Not being given a platform, or an audience. The audience not being obliged to be nice to them.
Being held to account for bad behaviour, hate speech, bigotry and cruelty. Also being held to account for actual crimes, actual abuses, violence, lying, fraud, etc etc.
Being given a clear no – especially around unwanted sexual attention. Being told not to touch, not to invade personal space and that they are not being offered sex is not abuse, being told you are not entitled to use or access other people’s bodies is perfectly fair and reasonable.
Having privileges pointed out.
Not having their power/authority respected – or people not going along with their assertions of authority and entitlement.
Being declined special treatment or a free pass.
We see all of this far too frequently around celebrities and politicians – people who often think that their social status and wealth should give them the freedom to do what they like. Challenging this kind of power is not abusive, but it does make them really uncomfortable. They should be uncomfortable. Unfortunately they are likely to use their power to further attack anyone who questions their victimhood.
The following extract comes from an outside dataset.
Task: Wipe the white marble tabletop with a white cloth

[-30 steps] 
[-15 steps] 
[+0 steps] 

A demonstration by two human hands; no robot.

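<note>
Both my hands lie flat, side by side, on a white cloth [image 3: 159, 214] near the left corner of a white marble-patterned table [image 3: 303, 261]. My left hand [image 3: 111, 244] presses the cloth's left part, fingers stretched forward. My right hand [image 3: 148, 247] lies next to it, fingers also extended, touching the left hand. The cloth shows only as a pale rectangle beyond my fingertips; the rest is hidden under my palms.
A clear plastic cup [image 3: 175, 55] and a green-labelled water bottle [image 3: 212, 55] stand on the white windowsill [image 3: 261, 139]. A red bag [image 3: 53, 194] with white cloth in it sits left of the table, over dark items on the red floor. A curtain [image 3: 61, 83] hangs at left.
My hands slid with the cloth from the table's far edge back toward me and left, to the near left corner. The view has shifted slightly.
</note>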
Of course this can happen in other contexts too. Abusers of power can be an issue anywhere power is held. Those who handle power badly will use that power to defend themselves from fair criticism, and calling abuse if someone questions what they do is sadly not unusual. I’ve seen it in so many different contexts over the years. Power does not corrupt people, but people who feel entitled do not use power in good ways.
Call someone out and you run the risk of being the next person they will announce has been abusing them.
When you are caught up in this kind of mess, it can be hard to know what to do. It can be very difficult establishing what’s going on. My general advice is to avoid punishment, and look for answers that create safety. Be alert to who is able to wield power – those who have most power have most responsibility. Look for the kindest solutions, and think carefully about the prices people are asked to pay to move things forwards.